Diaz-Florez et al. [9] made the ensuing discussions and conclusion: 

• They had reported three cases of localized amyloidosis in the epididymis, two clinically detected as a nodular mass and the other obtained together with a neighbouring pathologic process (para-testicular liposarcoma). 
• Even though localized amyloidosis had been described in many locations of the male reproductive system, which contribute to the transport, maturation and/or required fluid medium of spermatozoa, [1] [6] [7] [8] [9] [10] [11] [12] [13] [14] to the best of their knowledge, this was the first description of localized epididymal amyloidosis. 
• Awareness of the existence of epididymal amyloidosis and of its manifestation as small nodules within the epididymis, as well as knowledge of its histopathology, is of interest in clinical and pathological differential diagnoses, including tumours. 

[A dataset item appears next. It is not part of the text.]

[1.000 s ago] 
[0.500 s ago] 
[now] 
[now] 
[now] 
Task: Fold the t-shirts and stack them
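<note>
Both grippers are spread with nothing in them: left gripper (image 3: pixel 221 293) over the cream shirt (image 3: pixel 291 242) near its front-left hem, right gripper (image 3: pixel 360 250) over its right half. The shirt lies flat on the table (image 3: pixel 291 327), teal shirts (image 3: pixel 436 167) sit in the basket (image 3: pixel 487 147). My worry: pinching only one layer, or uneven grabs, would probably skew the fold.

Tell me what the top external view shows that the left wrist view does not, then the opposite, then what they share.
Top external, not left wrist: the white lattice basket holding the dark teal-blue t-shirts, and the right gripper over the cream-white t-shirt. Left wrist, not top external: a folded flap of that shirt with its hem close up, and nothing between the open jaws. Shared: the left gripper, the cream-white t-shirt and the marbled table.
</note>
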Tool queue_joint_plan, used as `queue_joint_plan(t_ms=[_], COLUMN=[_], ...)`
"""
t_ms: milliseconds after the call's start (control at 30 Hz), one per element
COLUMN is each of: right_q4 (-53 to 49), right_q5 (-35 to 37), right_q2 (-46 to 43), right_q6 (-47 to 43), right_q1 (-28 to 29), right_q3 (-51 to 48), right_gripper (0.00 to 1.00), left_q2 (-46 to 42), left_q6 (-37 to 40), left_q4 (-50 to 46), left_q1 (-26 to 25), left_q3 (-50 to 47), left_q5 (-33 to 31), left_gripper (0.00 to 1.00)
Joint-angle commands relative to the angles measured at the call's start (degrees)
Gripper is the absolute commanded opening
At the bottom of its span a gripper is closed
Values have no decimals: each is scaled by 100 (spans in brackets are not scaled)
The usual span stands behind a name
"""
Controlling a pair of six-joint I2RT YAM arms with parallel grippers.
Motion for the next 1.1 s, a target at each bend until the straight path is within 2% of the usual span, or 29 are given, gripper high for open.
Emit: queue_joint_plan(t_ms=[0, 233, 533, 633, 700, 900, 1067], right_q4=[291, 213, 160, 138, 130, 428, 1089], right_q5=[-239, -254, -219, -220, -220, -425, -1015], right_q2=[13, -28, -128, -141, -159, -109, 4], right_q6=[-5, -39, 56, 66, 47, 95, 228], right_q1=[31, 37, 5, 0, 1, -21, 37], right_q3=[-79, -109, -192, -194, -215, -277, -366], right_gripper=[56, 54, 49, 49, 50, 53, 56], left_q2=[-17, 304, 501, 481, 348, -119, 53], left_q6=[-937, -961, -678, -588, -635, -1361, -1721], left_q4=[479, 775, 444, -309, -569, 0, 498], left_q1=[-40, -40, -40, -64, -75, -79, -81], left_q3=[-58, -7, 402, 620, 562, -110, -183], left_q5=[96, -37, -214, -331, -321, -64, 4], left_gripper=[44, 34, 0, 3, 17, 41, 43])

Nemov et al. [24] investigated if localized amyloidosis of the seminal tract (LAST) is associated with subsequent development of systemic amyloidosis. They stated that previous reports had recorded no systemic amyloidosis at the time of LAST diagnosis. Nevertheless, no follow-up studies exist to confirm that LAST is not a risk factor for subsequent development of systemic amyloidosis. Nemov et al. [24] reported their study cohort, which included patients whose prostate biopsy (PB) or radical prostatectomy (RP) specimen demonstrated LAST between 2014-2021. Clinical variables including age, race/ethnicity, prostate specific antigen (PSA), and prostate weight of they were analysed by Nemov et al. [24] Nemov et al. [26] assessed the patients for clinical and laboratory evidence of systemic amyloidosis and lymphoproliferative conditions during the follow-up period. Nemov et al. [24] summated the results as follows: 

• Thirty-six men (26 RPs, 9 PBs, and 1 cystoprostatectomy) had LAST. 
• Their study cohort included 18 white Hispanic, 9 white non-Hispanic, 7 black, and 1 Asian men. 
• The median age was 67-years, mean PSA was 9.8 ng/mL.